Promotional single by Panic! at the Disco

from the album Death of a Bachelor
- Released: December 31, 2015
- Recorded: 2015
- Genre: Pop rock; surf rock; synth-pop; hip hop;
- Length: 3:33
- Label: Fueled by Ramen; DCD2;
- Songwriters: J.R. Rotem; Teal Douville; Carl Lehman; Jerker Hansson; Brendon Urie; Jake Sinclair; Amir Salem; Kate Pierson; Frederick Schneider; Julian Strickland; Cynthia Wilson; Ricky Wilson;
- Producers: J.R. Rotem; Jake Sinclair;

Music video
- "Don't Threaten Me with a Good Time" on YouTube

= Don't Threaten Me with a Good Time =

"Don't Threaten Me with a Good Time" is a song by American rock band Panic! at the Disco released as the second promotional single from the band's fifth studio album, Death of a Bachelor (2016), released on December 31, 2015. The song features a sample of "Rock Lobster" by new wave band The B-52's.

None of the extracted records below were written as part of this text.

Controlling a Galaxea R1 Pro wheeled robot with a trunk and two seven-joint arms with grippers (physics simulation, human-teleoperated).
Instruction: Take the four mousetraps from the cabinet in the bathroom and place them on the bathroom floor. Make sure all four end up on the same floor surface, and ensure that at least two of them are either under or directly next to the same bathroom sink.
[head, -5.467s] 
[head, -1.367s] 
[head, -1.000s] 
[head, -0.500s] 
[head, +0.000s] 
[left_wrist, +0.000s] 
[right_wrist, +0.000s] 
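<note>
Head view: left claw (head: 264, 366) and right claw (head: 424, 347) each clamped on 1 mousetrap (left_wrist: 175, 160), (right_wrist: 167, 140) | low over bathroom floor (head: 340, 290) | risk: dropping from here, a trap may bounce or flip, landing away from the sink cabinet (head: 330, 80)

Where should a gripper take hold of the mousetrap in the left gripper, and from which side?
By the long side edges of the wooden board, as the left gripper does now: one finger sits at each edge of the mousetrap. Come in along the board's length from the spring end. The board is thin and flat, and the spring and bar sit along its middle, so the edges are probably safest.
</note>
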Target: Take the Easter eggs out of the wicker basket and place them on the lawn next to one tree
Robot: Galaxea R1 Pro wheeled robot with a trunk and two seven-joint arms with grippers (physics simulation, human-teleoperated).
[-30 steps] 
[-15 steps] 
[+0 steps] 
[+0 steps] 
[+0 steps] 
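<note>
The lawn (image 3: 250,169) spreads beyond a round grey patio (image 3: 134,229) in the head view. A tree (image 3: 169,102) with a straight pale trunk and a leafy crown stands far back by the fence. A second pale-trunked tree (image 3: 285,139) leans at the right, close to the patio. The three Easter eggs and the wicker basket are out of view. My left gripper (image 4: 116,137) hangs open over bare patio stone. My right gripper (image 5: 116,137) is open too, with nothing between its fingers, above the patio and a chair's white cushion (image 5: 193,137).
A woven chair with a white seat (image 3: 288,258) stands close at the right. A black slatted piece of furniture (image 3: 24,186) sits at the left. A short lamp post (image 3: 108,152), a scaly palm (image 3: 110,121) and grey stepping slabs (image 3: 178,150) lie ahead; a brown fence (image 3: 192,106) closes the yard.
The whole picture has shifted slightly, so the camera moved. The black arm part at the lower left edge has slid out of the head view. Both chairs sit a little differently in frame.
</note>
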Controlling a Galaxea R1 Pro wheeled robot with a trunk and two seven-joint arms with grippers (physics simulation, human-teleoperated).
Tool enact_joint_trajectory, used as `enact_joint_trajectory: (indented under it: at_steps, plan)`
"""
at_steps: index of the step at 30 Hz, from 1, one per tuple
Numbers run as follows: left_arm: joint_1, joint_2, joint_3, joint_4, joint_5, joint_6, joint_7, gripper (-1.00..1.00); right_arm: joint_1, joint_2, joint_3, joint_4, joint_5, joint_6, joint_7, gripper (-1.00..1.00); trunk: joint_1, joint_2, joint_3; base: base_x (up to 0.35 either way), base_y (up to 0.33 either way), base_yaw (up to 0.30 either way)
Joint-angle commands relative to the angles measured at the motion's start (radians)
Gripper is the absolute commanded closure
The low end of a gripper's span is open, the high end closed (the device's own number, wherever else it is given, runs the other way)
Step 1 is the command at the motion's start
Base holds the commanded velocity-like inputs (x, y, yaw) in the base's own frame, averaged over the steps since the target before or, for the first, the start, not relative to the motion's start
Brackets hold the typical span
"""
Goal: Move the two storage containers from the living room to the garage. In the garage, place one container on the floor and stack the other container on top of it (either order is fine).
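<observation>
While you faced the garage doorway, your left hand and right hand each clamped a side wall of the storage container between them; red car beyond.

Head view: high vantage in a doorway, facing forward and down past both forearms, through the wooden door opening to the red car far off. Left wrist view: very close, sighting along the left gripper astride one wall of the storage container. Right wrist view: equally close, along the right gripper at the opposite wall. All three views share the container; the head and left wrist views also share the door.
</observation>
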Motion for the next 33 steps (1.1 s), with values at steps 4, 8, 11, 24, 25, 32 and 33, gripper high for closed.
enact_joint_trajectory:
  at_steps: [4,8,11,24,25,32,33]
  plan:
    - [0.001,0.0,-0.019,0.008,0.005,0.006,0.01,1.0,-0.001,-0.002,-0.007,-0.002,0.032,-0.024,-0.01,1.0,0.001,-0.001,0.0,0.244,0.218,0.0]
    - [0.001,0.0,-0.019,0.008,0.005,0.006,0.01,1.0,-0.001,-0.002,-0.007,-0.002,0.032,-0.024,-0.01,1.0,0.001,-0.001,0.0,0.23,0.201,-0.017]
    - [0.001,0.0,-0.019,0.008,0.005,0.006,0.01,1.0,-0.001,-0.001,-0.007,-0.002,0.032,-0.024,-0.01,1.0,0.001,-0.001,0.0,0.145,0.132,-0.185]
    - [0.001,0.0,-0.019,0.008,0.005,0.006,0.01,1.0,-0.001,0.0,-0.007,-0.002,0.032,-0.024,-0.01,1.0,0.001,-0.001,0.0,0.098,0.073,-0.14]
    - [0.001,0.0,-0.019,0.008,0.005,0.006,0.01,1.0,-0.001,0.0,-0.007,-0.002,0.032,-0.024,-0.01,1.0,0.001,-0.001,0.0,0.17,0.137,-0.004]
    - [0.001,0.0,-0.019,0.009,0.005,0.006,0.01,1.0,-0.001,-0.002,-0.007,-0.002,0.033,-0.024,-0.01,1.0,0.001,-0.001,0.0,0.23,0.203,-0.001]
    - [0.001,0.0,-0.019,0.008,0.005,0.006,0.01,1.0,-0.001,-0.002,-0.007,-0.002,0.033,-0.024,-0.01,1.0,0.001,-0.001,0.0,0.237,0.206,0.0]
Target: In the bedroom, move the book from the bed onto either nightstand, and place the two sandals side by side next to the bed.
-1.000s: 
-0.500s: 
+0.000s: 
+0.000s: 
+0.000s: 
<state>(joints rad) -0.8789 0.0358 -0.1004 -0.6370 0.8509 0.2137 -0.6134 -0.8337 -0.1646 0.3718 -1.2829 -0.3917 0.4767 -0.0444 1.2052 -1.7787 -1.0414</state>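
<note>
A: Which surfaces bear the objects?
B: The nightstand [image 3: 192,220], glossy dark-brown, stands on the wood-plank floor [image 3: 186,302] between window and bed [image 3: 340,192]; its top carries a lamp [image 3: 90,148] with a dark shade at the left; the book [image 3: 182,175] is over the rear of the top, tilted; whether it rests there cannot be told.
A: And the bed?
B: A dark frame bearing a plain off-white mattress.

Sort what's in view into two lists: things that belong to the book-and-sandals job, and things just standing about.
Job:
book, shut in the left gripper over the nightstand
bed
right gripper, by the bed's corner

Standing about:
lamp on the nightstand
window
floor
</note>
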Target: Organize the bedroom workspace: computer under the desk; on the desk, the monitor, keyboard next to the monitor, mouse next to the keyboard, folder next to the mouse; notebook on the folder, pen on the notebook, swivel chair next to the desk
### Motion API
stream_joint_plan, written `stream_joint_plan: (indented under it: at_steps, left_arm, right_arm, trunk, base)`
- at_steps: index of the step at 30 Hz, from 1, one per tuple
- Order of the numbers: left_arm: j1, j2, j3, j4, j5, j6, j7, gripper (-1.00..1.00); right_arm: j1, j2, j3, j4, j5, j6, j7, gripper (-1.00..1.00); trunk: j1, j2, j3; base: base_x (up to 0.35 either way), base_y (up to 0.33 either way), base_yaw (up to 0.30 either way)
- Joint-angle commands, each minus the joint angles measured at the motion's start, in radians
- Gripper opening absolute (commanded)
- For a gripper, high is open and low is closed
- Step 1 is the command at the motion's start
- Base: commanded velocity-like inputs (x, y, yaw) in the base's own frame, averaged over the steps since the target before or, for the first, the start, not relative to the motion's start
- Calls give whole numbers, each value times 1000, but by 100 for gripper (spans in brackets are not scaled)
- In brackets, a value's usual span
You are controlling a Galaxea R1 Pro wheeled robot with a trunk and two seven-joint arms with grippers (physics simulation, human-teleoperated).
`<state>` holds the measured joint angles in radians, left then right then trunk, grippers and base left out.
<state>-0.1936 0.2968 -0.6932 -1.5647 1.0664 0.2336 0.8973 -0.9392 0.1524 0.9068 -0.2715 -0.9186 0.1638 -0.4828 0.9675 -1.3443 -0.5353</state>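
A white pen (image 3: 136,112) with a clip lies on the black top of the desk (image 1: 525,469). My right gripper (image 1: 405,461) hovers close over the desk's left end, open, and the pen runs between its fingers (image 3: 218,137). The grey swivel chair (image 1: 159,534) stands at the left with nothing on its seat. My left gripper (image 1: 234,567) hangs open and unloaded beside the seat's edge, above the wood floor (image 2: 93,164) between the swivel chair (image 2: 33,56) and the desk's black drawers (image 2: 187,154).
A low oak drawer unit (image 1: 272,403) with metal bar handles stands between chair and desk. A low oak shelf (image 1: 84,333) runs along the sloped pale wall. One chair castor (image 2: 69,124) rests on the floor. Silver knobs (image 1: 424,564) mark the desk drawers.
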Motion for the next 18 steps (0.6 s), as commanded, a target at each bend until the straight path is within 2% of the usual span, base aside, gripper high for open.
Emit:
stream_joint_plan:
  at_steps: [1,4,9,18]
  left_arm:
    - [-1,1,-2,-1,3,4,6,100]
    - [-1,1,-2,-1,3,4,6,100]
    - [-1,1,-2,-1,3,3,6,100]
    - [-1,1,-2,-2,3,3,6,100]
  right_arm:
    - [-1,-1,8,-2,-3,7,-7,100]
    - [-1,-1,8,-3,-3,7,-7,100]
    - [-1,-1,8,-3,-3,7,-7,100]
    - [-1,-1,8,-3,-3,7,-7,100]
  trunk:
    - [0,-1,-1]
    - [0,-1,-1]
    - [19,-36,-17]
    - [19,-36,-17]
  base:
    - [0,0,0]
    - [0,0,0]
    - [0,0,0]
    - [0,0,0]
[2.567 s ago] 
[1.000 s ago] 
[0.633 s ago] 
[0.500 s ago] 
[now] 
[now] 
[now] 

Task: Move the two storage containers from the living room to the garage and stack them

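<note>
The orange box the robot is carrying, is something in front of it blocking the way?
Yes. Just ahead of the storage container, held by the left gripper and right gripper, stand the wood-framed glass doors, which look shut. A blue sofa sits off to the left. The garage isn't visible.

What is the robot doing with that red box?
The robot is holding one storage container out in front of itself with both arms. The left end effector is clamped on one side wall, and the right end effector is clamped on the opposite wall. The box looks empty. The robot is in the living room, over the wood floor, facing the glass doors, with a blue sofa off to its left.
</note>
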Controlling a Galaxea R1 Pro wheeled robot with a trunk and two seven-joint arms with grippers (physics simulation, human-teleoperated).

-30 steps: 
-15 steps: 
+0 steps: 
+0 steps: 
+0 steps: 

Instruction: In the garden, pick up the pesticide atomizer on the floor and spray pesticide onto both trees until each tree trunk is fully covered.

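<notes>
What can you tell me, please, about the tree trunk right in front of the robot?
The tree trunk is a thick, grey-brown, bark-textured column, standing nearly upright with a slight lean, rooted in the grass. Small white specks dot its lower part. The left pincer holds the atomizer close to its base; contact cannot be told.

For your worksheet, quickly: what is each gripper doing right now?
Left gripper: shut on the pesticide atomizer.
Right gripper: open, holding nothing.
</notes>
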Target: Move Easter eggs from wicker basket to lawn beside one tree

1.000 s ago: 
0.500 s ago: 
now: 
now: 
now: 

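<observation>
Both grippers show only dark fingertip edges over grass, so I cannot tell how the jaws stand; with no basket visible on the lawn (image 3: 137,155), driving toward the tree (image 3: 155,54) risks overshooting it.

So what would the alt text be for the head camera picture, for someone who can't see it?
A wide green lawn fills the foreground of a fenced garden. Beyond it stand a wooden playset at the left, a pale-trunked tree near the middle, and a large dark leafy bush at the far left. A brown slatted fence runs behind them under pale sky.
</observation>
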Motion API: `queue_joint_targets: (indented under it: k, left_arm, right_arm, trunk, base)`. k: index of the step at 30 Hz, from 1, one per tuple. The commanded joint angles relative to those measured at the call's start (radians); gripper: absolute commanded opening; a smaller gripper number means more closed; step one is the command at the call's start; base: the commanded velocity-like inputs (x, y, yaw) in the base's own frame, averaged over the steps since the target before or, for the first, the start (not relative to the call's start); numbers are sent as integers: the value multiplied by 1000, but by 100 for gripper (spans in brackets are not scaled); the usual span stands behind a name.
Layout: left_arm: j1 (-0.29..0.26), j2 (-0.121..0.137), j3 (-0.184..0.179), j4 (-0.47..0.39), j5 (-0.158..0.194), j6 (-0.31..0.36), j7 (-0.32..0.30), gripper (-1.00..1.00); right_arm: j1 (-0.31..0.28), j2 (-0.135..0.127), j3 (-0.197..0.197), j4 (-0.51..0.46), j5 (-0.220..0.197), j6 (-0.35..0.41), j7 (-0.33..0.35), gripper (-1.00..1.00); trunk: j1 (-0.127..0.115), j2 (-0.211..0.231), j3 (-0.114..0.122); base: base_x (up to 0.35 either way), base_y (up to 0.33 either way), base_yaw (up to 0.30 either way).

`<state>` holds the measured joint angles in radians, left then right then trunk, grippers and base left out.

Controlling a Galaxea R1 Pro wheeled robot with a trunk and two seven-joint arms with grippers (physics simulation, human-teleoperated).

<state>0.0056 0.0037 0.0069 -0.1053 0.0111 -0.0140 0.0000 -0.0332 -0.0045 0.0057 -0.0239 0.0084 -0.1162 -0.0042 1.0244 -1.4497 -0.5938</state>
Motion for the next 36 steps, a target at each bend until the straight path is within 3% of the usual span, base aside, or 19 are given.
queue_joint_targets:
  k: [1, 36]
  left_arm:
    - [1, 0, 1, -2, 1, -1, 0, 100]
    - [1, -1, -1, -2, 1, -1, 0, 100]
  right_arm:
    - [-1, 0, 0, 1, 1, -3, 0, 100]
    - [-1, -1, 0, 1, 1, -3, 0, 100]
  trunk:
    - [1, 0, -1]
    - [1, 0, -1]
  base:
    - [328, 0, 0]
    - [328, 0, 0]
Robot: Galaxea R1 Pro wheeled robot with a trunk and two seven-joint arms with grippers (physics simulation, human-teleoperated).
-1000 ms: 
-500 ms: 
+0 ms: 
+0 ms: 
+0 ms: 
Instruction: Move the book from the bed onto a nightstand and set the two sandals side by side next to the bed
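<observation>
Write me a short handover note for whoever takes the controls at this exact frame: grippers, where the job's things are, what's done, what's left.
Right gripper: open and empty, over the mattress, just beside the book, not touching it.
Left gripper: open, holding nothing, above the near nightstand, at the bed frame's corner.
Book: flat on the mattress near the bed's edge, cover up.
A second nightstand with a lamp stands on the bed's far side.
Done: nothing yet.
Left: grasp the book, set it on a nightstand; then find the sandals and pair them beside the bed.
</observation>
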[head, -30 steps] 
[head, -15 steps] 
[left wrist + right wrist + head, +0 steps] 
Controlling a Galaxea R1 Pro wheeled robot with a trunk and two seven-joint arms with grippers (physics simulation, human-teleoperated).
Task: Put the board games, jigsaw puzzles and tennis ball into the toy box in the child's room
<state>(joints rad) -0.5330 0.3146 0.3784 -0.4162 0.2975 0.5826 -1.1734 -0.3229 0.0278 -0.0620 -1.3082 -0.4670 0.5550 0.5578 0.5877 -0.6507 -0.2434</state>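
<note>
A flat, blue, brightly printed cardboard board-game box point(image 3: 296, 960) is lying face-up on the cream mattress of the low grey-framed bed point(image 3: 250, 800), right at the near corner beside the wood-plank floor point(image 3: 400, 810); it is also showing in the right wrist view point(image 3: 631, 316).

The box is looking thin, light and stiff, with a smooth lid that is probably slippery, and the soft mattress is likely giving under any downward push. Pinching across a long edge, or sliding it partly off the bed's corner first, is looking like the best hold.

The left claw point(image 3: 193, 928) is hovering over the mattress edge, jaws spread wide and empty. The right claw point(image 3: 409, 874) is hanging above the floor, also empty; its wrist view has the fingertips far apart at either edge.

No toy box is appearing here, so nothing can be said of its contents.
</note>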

The song is featured in the NBA 2K18 soundtrack.

==Background==

"Don't Threaten Me with a Good Time" was announced on New Year's Eve 2015 through Panic! at the Disco's official Twitter account. The video of the audio track was uploaded to Fueled By Ramen's official YouTube channel on the same day of its release. An official music video for the song was uploaded on May 10, 2016. As of January 2025, the music video has surpassed 64 million views.

==Charts==

===Weekly charts===

| Chart (2016) | Peak position |
|---|---|
| UK Rock & Metal (OCC) | 1 |
| US Bubbling Under Hot 100 (Billboard) | 6 |
| US Hot Rock & Alternative Songs (Billboard) | 10 |

===Year-end charts===

| Chart (2016) | Position |
|---|---|
| US Hot Rock Songs (Billboard) | 29 |

==Certifications==

| Region | Certification | Certified units/sales |
| Canada (Music Canada) | Gold | 40,000^{‡} |
| New Zealand (RMNZ) | Gold | 15,000^{‡} |
| United Kingdom (BPI) | Gold | 400,000^{‡} |
| United States (RIAA) | 2× Platinum | 2,000,000^{‡} |
^{‡} Sales+streaming figures based on certification alone.